Harrington coined the opportunist phrase “the left-wing of the possible” and claimed this meant that the left must fight to accomplish what was possible at the moment. What it actually meant is that the “left” cannot do anything that would “possibly” upset the Democratic Party. Harrington’s call for negotiations fifty-five years ago corresponded to the position of a significant section of the Democratic Party, which found reflection in the 1968 presidential campaigns of Robert Kennedy and Eugene McCarthy, both of which Harrington supported.

Today’s DSA rescinded the letter calling for negotiations because the Democratic Party cannot tolerate the expression of any anti-war sentiment within its apparatus. This is not a product of the strength of its political position, but of its weakness and its total alienation from the population, which by a wide majority wants the US to negotiate to avoid nuclear war.

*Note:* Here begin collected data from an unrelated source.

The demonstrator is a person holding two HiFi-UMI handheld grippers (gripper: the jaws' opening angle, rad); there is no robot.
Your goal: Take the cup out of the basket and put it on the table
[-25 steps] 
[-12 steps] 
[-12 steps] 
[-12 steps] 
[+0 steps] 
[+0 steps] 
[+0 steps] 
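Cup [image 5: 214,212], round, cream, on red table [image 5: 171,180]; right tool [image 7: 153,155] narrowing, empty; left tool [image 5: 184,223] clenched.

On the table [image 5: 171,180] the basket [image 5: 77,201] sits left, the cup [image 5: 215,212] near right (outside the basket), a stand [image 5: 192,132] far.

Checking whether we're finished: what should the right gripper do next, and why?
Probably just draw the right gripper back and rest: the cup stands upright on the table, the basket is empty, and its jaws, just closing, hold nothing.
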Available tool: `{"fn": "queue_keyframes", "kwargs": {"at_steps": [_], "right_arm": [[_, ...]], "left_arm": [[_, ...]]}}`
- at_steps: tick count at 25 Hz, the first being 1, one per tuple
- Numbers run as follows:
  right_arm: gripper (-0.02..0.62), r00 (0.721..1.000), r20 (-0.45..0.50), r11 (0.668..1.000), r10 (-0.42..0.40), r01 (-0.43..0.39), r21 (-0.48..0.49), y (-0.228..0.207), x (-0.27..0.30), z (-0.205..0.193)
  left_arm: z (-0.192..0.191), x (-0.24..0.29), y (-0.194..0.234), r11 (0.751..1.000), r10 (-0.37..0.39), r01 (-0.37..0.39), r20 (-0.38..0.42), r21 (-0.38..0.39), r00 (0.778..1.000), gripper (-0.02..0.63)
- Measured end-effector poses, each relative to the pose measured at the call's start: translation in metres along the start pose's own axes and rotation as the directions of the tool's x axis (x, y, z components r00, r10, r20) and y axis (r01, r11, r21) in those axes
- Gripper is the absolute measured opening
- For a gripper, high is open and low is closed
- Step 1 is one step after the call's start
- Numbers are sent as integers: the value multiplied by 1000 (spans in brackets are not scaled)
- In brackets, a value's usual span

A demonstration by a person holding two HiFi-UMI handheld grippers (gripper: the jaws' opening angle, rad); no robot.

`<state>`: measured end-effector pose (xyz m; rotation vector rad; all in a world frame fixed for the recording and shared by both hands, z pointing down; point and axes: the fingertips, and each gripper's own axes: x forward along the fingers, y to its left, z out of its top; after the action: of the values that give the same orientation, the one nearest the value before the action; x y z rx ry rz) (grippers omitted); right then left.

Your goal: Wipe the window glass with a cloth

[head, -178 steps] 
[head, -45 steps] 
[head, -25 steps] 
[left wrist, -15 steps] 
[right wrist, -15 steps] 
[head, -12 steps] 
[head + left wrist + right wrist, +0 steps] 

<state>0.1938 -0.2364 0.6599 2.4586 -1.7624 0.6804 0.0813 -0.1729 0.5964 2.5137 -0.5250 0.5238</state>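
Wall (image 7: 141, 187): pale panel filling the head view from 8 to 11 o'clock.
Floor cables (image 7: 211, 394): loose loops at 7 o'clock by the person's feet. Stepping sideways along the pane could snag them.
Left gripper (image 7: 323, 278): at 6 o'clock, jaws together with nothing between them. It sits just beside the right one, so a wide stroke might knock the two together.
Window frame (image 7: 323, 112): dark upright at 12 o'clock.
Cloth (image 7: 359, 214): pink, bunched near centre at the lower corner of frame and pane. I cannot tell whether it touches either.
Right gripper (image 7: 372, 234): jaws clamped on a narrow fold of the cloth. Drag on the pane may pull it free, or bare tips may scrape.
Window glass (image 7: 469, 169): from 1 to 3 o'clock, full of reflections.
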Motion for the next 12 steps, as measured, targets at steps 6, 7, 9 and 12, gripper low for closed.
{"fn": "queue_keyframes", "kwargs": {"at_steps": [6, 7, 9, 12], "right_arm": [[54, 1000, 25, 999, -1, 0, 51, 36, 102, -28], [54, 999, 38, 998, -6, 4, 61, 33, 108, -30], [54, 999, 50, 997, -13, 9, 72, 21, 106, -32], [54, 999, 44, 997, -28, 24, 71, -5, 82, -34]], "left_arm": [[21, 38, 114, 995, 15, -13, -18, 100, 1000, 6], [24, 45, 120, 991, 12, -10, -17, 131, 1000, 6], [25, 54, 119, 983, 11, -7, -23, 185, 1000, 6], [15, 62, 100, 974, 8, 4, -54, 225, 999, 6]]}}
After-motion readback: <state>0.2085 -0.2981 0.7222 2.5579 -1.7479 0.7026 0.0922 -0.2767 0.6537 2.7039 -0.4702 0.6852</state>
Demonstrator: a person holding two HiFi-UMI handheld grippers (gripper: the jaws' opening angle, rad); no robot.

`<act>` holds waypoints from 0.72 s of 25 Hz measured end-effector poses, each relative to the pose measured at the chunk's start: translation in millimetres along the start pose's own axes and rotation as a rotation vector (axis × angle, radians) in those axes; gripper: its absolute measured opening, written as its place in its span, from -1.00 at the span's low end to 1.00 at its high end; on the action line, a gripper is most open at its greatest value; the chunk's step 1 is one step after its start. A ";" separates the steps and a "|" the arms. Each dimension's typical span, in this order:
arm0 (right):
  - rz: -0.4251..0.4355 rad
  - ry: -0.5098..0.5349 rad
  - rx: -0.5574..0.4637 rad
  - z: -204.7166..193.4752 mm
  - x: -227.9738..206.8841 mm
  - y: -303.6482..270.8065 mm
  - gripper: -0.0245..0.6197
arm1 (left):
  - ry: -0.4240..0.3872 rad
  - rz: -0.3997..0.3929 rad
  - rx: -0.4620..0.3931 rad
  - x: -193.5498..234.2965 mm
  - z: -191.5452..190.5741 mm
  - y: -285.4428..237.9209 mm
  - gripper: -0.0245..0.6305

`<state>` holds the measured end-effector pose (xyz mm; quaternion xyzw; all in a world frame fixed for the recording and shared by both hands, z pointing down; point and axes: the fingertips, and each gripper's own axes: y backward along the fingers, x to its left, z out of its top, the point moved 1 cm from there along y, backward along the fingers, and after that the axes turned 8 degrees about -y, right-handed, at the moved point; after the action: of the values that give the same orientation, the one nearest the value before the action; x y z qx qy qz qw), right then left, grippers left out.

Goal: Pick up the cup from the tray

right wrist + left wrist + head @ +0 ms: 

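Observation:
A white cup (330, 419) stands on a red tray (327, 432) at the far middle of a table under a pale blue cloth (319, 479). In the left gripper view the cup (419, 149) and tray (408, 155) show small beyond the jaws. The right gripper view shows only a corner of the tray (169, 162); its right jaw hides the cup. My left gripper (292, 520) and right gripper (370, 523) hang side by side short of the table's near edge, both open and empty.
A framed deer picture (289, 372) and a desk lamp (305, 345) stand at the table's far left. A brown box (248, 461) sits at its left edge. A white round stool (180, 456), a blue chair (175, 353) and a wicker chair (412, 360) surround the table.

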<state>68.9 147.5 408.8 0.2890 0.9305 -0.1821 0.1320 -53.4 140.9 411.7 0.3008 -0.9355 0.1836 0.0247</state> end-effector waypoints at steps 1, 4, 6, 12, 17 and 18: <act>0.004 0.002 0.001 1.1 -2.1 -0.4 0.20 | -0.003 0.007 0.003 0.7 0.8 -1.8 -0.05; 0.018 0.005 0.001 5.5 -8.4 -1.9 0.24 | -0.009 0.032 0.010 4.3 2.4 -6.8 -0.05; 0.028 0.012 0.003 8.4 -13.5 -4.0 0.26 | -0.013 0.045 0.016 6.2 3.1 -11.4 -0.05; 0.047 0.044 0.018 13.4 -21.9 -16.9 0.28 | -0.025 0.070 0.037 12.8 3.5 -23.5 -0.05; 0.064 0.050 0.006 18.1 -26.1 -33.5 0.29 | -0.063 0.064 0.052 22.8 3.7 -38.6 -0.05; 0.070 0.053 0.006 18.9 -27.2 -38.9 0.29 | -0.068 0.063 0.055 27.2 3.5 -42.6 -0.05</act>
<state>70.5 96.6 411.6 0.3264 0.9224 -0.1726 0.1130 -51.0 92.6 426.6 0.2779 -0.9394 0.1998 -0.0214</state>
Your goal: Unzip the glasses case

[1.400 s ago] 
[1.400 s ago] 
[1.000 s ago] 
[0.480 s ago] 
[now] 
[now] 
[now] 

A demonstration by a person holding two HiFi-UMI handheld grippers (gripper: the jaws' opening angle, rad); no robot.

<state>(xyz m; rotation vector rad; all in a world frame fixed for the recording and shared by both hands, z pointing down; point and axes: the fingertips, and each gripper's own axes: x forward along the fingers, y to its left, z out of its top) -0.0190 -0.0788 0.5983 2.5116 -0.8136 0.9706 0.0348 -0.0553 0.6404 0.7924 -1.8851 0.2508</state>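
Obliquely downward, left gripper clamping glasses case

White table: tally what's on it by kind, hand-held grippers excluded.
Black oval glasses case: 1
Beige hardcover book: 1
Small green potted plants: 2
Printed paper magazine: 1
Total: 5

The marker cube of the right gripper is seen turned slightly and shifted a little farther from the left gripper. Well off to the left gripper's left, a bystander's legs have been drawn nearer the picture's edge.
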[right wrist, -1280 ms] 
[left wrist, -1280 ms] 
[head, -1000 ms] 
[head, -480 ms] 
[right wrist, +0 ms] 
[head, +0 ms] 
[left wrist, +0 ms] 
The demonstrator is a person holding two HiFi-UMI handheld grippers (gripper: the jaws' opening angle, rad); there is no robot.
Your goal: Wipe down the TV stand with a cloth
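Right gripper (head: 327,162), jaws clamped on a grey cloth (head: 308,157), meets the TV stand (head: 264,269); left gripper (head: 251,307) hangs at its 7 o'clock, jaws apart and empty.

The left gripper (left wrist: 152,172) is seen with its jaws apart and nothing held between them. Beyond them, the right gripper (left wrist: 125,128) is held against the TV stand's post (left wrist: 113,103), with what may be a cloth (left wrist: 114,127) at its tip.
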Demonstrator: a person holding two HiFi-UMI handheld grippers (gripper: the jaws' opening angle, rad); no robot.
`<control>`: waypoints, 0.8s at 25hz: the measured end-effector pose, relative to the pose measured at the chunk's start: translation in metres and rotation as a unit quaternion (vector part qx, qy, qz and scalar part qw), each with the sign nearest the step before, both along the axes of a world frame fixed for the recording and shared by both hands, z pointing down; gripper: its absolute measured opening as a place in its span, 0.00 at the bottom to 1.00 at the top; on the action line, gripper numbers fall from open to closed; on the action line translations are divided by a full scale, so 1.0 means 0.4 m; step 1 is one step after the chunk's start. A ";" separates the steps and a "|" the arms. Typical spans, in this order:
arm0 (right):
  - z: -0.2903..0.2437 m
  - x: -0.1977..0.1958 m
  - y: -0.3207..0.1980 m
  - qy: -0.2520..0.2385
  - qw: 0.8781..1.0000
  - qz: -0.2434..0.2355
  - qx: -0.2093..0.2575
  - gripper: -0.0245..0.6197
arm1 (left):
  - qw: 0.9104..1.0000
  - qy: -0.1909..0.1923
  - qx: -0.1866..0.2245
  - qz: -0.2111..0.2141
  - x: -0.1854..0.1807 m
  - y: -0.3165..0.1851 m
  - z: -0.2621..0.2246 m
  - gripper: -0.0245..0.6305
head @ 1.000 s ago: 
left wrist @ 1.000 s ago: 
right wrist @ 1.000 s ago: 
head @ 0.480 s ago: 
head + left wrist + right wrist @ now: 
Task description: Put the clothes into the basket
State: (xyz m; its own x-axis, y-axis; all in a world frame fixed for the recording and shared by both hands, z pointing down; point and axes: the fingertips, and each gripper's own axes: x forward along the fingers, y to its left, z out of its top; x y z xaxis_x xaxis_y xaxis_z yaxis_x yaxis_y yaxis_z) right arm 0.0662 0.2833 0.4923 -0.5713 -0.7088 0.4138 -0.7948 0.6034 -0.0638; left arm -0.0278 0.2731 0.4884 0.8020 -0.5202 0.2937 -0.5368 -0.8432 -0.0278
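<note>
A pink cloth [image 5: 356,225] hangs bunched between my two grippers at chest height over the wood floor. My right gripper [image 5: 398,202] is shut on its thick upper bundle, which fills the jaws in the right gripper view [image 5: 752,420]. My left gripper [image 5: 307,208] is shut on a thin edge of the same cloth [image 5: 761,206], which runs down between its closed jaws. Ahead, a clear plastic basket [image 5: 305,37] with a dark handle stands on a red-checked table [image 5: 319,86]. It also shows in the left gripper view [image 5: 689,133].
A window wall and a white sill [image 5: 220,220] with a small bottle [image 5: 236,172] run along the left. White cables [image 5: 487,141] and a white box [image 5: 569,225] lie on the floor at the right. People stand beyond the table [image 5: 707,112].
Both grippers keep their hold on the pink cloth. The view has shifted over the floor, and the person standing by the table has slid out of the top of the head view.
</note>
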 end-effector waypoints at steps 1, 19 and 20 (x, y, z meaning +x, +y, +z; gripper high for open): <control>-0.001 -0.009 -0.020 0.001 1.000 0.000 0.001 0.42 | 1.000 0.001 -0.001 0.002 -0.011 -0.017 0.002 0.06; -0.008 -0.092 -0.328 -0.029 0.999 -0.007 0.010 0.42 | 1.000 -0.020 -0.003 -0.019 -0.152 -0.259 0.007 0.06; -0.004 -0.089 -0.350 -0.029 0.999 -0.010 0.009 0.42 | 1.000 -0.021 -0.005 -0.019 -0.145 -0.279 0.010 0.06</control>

This experience shows that the DSA has not moved to the left since the days of Harrington and the founding of DSOC in 1972 and the DSA in 1982. On the contrary, for decades the DSA has functioned as a faction of the Democratic Party, working within this imperialist organization as it has moved farther and farther to the right. Its attempts to pressure the Democratic Party to move to the left have only succeeded in providing political cover for its move to the right.

The DSA is not a vehicle for opposing imperialist war. It is a catchment area for the two-party system. Its role is to trap social opposition and chloroform it within the Democratic Party.

The craven and immediate capitulation of the DSA members also reflects the fact that the upper-middle-class social layer for whom the DSA speaks is a constituency for imperialist war. As the Socialist Equality Party (US) wrote in a resolution at its Seventh Congress:

The war has thoroughly exposed the pseudo-left organizations that represent privileged sections of the upper middle class, including the Democratic Socialists of America in the United States. Under the guise of opposing Russian “imperialism,” the DSA, along with various Pabloite and “state capitalist” organizations internationally, have aligned themselves with the US and NATO and called for the imperialist arming of Ukraine. Their support for the war against Russia is a culmination of a policy that they have pursued in relation to imperialist war against Libya, Syria, and other countries.

The SEP (US) resolution states: “The social basis for opposition to war is the international working class.” The fight against war is “not possible except through the political mobilization of the working class in opposition to the entire ruling class and its two parties, the Democrats and Republicans. The development of an anti-war movement in the US must be connected to the fight to unite workers in every country, including in Russia and Ukraine, against war and imperialism.” That is the perspective of socialists.